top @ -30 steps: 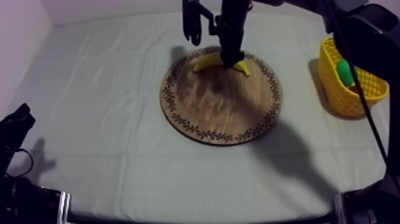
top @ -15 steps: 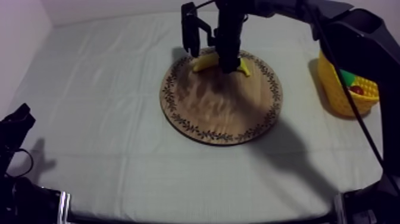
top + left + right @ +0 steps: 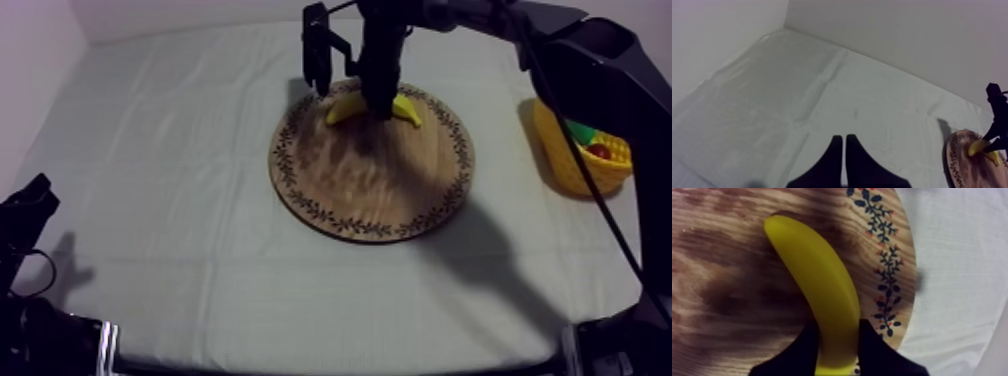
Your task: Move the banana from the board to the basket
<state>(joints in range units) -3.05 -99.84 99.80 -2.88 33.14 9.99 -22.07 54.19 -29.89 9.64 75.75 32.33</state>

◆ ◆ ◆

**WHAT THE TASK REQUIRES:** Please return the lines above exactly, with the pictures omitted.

**ANSWER SECTION:**
top @ -30 steps: 
top @ -15 steps: 
top + left + right @ +0 steps: 
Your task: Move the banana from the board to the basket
<state>(joints in range units) -3.05 -99.84 99.80 -2.88 33.14 9.99 -22.07 54.19 -29.89 9.64 75.75 32.33</state>

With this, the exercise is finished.